„Seit Tagen stapfen wir durch das Eis und über die harten Äcker,
auf der Suche nach einem Quartier für den Winter. Zu dieser Jahreszeit ist das
Reisen sehr gefährlich, deshalb meiden wir die Straßen und Wege.“ (Seite 5)
Wir – das sind Johanna Krainer und ihr kleiner Bruder Jakob. Der
Winter ist der des Jahres 1646. Der Dreißigjährige Krieg dauert nun schon
länger an als die Anzahl an Lebensjahren, die das Geschwisterpaar zusammenbringt.
Ein Ende ist für sie nicht abzusehen oder auch nur vorstellbar.

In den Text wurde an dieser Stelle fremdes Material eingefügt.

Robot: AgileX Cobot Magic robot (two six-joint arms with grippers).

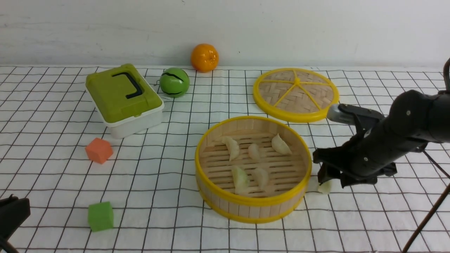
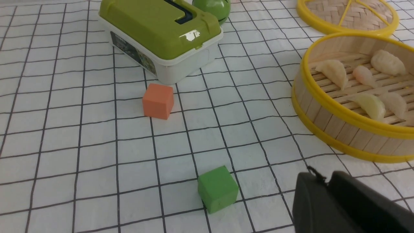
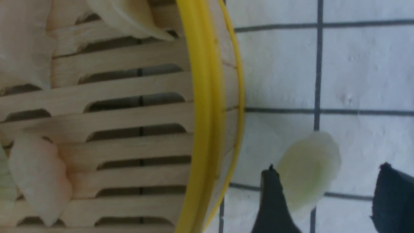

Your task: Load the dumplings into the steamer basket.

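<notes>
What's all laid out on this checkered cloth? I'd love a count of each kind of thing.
Steamer basket: 1
Dumplings: 6 (5 inside the basket, 1 outside it)
Woven lid: 1
Foam cubes: 2 (orange, green)
Green ball: 1
Orange fruit: 1
Green-lidded box: 1
Total: 13

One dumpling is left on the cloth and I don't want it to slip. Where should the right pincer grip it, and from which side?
Across the plump middle of the dumpling, from straight above. It lies on the cloth, apart from the steamer basket, and the open right pincer straddles it, so both fingers likely have room.
</notes>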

Auf sich allein gestellt ziehen sie durch ausgezehrte
Landschaften, vorbei an menschenleeren Dörfern und Häusern. Einzig das Grauen,
das Menschen einander antun können wächst und gedeiht. Galgenbäume, zermarterte
Körper, Leichenteile, Verwesungsgeruch – all das schmückt die Welt der
Geschwister, die das kaum noch wahrzunehmen in der Lage sind. Etwas zu essen zu
finden, Dinge zum Eintauschen und die ständige Sorge um den eigenen Schutz vor
Soldaten oder anderen Hungerleidern – das bestimmt ihr Denken.
Die Geschichte, die Lukas Kummer bereits 2015 präsentierte, dreht
sich um die schier unendliche Vergeblichkeit mit der sich die beiden
Geschwister durch diese Welt des Krieges ihren Weg suchen. Erbaulich ist hier
gar nichts. Auf jeden erfreulichen Fund folgt ein hinterhältiger Angriff, eine
fast beiläufige Attacke, weil sie gerade da sind oder im Weg stehen.
Kummer illustriert so die alltäglich gewordenen Schrecken eines
Krieges, der Menschen und Länder auszehrt. Dem eine Sinn oder auch nur eine
fassbare Begründung zu verleihen ist Sache von Historikern. Für Johanna und Jakob geht es nur um eines:
irgendwie bis morgen überleben. Und dann bis übermorgen. Und immer so weiter.
Dabei können sie der Verrohung der Welt um sie herum nichts
entgegen setzen als die kurzen und seltenen Momente, in denen der kleine Jakob
sehnsüchtig zu den am nächtlichen Himmel blinkenden Sternen aufschaut. Johanna,
die allein die ganze Last zu tragen hat, fügt sich darein, indem sie als Junge
verkleidet für beide kämpft. Die Vergeblichkeit ihres Kampfes kroch mir beim
Lesen eiskalt den Rücken herauf, als ich versuchte mir vorzustellen, wie sie in
einer Zeit und an einem Ort nach dem Ende des Krieges ankommen könnten.
Vergeblich. Sie sind, im schlimmsten Sinne, Kinder dieses sinnlosen Krieges.
Lukas Kummer hat Bilder und einen Zeichenstil gefunden, die all
diese Trostlosigkeit widerspiegeln und einfangen. Es ist zutiefst beklemmend,
Johannas Stimme über diesen Bildern zu hören.
Nicht unerwähnt lassen will ich, dass ich die Aufmachung des
Comics durch den Indieverlag Zwerchfell wirklich toll finde.
Kurz und gut: Beklemmend und eine überzeugende, gelungene
Darstellung von Kriegsgräueln und Trostlosigkeit. Lesen!